5 - Por conveniente à melhor compreensão desta decisão sumária, transcreve-se, na parte útil, o acórdão recorrido do Supremo Tribunal Administrativo que é do seguinte teor:
« III - O Direito
1- Para a recorrente A., a sentença censurada enferma de erro de julgamento, porque, ao contrário do decidido, a deliberação do INGA em crise viola o principio da legalidade consagrado no art. 266º, n.º 2, da CRP , por não haver norma jurídica que ao Conselho Directivo do INGA ou a qualquer outra autoridade administrativa confira o poder de exigir-lhe o pagamento de qualquer quantia devida em resultado do seu relacionamento financeiro com o extinto Fundo de Abastecimento. Bem vistas as coisas, verdadeiramente do que se trata é de saber se o INGA poderia ou não exigir o pagamento dos 'diferenciais' à A.. Esta matéria foi tratada na ponto 4.C da sentença e nesta o M.mo Juiz considerou improcedente o vício invocado. O núcleo da sua argumentação assentou na circunstância de o fundamento da exigência do pagamento através da deliberação do INGA se encontrar no n.º 9 da Portaria n.º 752-D/81. Mais sustentou, porém, que:
- esta portaria, designadamente no referido n.º 9, traduziria um acto administrativo, que não foi impugnado no seu devido tempo, por isso já convalidado e agora sujeito a execução;
- o art. 25º da LPTA seria inaplicável à situação;
- a referida portaria n.º 752-D/81 encontraria fundamento legal no art. 4º, n.º
1, al. a), do Estatuto da AGA, na redacção que lhe foi dada pelo DL n.º 260-E/81
;
- ou, então, fundamento no art. 8º do DL n.º 39 035; no art. 2º, n.º 1 e 2 e 5º, n.º 1, do DL n° 45 835 e no art. 1º, n.os 1 e 3 do DL n.º 75-Q/77. Vejamos.
*
1.1- Detenhamo-nos na análise, ainda que breve, da evolução legislativa referente ao problema que nos ocupa. a) O Fundo de Abastecimento destinou-se a suportar parte do custo de algumas mercadorias essenciais ao abastecimento público, de maneira a tornar o seu preço comportável para o consumidor (art. 3º do DL n° 36 501, de 9/09/47). Intentava, assim, manter artificialmente baixos os preços de alguns bens e mercadorias considerados essenciais ao consumidor no quadro de um Estado intervencionista e corrector de eventuais distorções na política de preços. Este Fundo dispunha de personalidade jurídica, e os seus serviços gozavam de autonomia administrativa e financeira, sendo que entre o acervo das suas receitas se contavam os «diferenciais» que lhe estivessem «legalmente atribuídos» (art.8º, n.º 1, al. a), do DL n.º 39 035, de 15/12/52).

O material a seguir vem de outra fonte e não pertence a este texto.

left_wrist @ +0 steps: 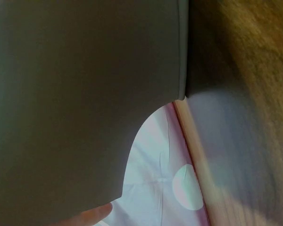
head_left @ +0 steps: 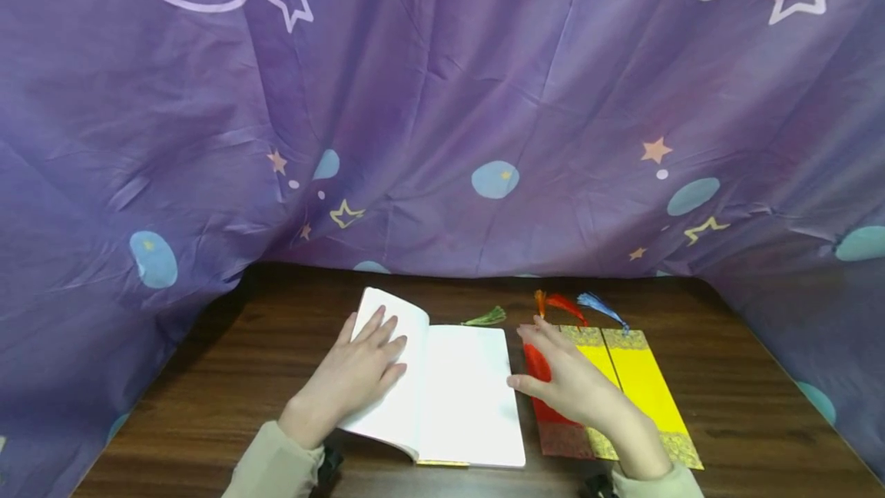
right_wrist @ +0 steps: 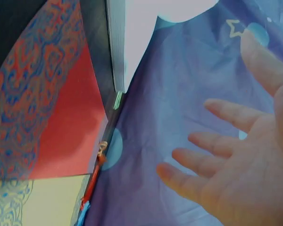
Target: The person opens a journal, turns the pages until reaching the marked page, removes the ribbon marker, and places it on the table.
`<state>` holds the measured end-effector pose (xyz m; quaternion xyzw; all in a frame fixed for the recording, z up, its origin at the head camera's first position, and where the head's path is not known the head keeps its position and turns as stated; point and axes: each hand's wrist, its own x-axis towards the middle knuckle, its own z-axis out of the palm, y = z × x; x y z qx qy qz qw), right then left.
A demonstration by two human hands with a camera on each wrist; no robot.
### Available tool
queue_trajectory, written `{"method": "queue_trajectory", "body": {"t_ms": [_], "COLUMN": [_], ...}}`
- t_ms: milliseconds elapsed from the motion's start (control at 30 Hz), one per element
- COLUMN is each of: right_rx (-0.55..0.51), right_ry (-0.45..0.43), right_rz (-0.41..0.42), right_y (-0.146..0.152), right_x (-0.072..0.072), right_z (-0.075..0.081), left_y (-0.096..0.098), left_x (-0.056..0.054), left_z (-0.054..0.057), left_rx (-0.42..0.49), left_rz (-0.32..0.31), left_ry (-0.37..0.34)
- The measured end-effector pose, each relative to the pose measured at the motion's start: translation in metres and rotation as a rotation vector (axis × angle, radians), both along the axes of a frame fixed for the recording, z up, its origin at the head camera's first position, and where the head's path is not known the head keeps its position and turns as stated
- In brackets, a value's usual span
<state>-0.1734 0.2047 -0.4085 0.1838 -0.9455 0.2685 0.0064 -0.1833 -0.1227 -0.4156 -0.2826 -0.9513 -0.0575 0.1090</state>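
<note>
An open notebook (head_left: 466, 398) with blank white pages lies on the table, and its left leaf is tilted up at an angle. My left hand (head_left: 356, 375) rests on that left page with the fingers spread. In the left wrist view the page (left_wrist: 85, 94) fills much of the frame, and only a fingertip (left_wrist: 96, 215) shows at its lower edge. To the right of the notebook, my right hand (head_left: 577, 383) hovers over a red patterned bookmark (head_left: 563, 440), its fingers apart and holding nothing. In the right wrist view, the notebook's page edges (right_wrist: 117, 52) stand beyond the red bookmark.
Yellow bookmarks (head_left: 650, 383) with patterned ends lie beside the red one. Orange, red and blue tassels (head_left: 601, 307) stick out behind them. A green tassel (head_left: 487, 317) shows past the notebook's top edge. A purple curtain (head_left: 429, 114) hangs around the brown table (head_left: 228, 375).
</note>
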Motion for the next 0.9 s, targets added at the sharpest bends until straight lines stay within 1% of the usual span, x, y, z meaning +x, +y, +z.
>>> {"method": "queue_trajectory", "body": {"t_ms": [167,333,500,600,700,800,900], "right_rx": [0.022,0.052,0.078,0.115,0.162,0.192,0.218], "right_ry": [-0.039,-0.092,-0.150,-0.182,-0.222,-0.271,-0.296], "right_rz": [0.016,0.044,0.149,0.202,0.212,0.194,0.185], "right_y": [-0.011,-0.023,-0.032,-0.037,-0.042,-0.045,-0.047], "right_x": [0.002,0.007,0.015,0.019,0.022,0.024,0.025], "right_z": [-0.001,-0.006,-0.013,-0.017,-0.020,-0.021,-0.022], "left_y": [0.001,0.001,0.002,0.002,0.001,0.001,0.001], "left_x": [0.001,0.002,0.002,0.002,0.001,0.001,0.001], "left_z": [0.001,0.002,0.001,0.001,0.000,0.000,-0.001], "left_rx": [0.013,0.008,0.008,0.004,0.004,0.006,0.006], "left_rz": [-0.003,0.004,0.002,-0.001,-0.002,-0.001,0.001], "left_ry": [-0.006,-0.004,-0.007,0.001,0.002,-0.002,-0.002]}}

b) Posteriormente, e numa primeira tentativa de criar instrumentos de acção indispensáveis à política interna de preços, foi publicado o DL n.º 45 835, de
27/07/64. Este diploma estabeleceu que a estrutura e o funcionamento dos circuitos de comercialização de cada um dos bens que mais interessem ao consumo público seriam regulados por portaria do Ministério da Economia (art. 2º) e que as disposições para normalização do mercado em situações de alta de preços que afecte a estabilidade monetária e financeira constariam de portaria conjunta dos Ministérios das Finanças e da Economia (art. 5º).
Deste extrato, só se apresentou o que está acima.